### PROBLEM DESCRIPTION
Below are the records; how many of their lines contain "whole"? Reply only with that figure.

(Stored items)
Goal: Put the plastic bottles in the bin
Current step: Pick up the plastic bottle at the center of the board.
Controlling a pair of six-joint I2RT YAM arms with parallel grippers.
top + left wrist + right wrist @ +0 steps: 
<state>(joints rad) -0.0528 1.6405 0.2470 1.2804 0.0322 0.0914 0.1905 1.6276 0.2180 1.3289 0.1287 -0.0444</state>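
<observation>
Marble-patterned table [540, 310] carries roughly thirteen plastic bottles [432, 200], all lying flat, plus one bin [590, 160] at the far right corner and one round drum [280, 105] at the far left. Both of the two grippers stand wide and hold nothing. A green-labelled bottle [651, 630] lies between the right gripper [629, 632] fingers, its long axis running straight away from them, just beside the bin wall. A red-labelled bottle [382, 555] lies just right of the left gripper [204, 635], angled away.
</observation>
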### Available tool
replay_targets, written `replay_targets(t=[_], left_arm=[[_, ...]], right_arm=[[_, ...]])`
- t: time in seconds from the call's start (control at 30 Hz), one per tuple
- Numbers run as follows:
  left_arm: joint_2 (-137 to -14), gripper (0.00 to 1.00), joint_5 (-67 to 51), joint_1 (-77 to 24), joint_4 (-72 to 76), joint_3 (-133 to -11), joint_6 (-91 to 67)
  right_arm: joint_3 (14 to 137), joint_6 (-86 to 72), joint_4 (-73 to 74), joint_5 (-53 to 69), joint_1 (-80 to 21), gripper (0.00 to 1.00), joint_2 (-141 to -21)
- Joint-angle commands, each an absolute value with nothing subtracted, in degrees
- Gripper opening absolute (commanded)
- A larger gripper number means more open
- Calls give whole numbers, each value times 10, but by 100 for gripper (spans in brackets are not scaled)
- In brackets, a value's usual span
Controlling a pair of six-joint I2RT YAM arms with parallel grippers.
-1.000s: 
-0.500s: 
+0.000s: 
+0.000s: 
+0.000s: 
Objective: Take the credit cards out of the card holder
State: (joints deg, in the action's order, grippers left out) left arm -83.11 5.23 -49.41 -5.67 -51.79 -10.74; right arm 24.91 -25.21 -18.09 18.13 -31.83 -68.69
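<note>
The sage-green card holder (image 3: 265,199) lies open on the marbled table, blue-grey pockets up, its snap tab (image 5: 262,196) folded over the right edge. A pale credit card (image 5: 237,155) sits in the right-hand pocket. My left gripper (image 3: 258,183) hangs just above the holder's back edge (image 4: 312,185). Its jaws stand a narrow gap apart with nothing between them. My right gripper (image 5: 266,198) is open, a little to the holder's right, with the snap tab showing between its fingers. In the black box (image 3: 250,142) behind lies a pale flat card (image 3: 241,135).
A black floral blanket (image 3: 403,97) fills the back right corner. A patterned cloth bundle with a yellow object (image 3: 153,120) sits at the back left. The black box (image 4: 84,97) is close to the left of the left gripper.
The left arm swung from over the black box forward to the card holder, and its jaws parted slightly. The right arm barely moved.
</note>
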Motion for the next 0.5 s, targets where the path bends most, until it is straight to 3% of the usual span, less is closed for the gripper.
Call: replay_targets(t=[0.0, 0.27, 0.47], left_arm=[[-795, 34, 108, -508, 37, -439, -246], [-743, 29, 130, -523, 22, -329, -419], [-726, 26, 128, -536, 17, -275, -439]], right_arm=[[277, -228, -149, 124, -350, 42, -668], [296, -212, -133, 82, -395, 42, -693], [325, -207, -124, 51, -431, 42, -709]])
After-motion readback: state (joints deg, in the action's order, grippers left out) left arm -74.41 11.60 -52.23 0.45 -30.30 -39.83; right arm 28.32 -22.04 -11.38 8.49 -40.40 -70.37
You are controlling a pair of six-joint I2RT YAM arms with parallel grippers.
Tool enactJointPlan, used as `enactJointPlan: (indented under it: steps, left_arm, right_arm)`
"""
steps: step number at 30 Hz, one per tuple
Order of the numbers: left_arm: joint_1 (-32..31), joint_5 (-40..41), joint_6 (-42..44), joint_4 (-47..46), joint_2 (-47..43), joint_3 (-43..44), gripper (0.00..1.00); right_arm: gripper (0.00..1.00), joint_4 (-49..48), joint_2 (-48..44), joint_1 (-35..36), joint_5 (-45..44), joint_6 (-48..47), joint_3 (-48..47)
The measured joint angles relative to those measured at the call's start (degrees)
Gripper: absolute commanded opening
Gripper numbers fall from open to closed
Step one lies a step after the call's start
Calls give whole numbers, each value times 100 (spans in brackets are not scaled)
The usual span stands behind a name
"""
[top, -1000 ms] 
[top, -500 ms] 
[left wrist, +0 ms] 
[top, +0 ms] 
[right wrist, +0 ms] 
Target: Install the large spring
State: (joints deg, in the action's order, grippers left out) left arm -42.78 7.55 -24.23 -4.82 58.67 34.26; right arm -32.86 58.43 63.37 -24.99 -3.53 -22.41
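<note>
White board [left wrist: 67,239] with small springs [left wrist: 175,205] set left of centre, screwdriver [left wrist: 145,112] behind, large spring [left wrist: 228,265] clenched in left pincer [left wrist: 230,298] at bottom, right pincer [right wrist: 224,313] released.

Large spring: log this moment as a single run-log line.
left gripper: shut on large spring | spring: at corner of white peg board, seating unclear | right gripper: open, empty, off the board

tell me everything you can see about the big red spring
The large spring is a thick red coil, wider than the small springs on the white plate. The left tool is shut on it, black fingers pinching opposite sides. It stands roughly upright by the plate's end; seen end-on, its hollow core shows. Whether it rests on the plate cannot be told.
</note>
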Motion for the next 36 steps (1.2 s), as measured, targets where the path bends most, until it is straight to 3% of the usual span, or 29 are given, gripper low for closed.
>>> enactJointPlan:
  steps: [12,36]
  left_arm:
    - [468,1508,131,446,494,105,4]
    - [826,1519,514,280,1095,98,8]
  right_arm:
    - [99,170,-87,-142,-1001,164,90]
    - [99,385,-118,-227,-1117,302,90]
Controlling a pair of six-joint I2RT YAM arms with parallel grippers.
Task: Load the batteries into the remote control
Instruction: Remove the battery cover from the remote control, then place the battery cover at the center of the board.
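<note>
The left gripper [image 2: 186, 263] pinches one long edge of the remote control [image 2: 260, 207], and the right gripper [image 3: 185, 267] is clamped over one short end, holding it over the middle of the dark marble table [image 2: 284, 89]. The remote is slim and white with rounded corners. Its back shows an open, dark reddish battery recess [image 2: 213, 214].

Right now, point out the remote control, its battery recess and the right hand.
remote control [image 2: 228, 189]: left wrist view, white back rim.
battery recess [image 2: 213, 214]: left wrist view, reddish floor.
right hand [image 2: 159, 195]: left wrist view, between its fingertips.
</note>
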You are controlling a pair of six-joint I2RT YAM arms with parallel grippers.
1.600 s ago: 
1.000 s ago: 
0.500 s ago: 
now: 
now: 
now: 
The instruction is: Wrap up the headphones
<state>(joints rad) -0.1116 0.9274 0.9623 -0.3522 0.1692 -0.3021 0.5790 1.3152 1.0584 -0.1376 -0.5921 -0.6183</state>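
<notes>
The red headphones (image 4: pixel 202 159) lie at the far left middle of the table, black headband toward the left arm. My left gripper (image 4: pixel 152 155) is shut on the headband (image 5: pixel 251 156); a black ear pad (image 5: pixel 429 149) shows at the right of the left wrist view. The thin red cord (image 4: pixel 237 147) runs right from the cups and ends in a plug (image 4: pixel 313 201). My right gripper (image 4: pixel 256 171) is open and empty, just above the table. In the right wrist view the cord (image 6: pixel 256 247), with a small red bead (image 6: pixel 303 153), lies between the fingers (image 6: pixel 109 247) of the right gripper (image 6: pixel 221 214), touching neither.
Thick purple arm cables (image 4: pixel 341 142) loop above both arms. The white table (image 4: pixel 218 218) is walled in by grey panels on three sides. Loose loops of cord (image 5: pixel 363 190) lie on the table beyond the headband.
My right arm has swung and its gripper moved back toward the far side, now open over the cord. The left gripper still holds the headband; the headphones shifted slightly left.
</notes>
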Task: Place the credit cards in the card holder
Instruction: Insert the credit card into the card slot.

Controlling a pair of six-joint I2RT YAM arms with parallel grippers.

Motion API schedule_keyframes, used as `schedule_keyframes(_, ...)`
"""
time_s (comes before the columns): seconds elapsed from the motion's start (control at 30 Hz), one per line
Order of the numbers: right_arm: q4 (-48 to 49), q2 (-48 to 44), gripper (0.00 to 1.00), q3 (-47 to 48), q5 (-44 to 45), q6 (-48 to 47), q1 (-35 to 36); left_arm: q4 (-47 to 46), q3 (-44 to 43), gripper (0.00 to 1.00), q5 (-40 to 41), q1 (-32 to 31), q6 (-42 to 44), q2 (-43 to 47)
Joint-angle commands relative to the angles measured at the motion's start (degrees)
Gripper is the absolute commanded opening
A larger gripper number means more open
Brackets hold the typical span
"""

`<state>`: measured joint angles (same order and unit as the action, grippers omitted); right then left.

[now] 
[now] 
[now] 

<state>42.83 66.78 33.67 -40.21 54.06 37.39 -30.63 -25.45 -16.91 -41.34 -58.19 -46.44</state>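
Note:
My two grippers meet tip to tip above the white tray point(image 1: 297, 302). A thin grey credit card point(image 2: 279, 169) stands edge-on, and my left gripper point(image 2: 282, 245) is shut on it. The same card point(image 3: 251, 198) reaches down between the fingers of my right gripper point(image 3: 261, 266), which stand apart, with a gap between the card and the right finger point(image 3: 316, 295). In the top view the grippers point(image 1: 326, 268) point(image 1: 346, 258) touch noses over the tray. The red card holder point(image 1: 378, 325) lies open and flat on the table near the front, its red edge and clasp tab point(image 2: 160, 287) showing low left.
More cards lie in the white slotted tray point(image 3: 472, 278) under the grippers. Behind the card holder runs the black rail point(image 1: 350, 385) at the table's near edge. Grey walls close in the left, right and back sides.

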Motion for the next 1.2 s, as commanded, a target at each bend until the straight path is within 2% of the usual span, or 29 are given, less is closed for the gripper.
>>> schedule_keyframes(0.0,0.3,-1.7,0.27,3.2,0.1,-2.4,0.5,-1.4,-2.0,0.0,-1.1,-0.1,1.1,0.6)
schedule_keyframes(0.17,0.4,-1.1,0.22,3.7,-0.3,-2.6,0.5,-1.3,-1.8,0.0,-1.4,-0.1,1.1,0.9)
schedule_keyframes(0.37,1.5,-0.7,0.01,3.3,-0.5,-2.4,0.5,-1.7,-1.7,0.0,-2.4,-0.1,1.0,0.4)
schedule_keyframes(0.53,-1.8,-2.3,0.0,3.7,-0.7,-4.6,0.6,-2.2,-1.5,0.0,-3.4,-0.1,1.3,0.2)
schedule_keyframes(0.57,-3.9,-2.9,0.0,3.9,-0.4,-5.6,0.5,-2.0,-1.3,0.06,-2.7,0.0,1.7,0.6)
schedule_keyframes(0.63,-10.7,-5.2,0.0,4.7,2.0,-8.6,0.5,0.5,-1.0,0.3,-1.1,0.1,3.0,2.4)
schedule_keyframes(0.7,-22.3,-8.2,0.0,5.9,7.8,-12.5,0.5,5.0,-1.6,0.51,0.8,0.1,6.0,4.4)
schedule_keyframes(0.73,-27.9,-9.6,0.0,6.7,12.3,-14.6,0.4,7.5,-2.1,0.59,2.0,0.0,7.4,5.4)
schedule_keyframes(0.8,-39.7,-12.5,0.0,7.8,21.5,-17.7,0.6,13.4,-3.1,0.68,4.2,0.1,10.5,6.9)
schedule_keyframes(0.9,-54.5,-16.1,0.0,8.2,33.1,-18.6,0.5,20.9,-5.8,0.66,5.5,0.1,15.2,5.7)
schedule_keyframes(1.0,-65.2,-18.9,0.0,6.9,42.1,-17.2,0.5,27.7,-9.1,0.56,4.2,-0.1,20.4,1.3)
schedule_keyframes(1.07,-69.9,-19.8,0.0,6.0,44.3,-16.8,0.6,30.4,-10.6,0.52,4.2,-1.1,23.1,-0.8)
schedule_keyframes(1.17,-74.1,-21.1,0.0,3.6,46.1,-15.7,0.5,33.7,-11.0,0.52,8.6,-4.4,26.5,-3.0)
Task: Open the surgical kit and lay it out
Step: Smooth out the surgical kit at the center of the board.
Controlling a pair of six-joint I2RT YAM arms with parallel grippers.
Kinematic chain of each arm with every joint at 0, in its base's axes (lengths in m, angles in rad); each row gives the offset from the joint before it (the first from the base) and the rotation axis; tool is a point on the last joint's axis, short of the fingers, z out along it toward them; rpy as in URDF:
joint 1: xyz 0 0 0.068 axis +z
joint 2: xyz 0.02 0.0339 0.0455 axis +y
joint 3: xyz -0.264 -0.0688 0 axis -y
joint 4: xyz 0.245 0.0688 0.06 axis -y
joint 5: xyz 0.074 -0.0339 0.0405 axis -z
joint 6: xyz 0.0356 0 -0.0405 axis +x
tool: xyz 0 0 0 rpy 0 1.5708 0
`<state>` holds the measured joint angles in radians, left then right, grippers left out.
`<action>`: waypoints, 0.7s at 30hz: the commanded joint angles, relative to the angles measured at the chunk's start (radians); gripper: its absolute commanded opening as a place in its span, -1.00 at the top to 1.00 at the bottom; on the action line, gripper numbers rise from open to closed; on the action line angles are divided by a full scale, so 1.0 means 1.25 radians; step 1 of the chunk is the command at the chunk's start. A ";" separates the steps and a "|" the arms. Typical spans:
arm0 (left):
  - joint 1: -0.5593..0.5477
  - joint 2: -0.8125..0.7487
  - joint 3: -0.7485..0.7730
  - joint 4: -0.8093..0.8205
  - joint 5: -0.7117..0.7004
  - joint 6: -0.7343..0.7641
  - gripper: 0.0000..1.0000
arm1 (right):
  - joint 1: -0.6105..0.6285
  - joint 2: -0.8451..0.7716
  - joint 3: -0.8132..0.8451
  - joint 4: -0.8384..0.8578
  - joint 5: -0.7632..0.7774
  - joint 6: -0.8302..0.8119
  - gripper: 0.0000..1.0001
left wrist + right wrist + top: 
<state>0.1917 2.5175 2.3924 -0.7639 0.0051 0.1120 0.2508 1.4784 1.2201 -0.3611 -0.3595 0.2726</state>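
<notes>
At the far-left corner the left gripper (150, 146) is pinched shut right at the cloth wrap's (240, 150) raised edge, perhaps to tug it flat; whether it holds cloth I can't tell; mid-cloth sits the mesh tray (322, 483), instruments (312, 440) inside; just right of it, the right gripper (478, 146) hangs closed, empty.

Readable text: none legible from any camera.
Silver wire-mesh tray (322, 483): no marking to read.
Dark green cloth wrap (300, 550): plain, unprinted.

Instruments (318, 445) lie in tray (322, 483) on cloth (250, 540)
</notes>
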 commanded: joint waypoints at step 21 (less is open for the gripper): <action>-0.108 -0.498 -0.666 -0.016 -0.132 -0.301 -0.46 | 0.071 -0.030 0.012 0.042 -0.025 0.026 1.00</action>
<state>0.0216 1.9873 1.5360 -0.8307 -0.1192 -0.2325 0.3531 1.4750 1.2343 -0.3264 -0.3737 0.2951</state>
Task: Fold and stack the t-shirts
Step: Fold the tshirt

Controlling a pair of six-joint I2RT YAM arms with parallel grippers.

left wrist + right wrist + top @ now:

### WRITTEN REPLY
2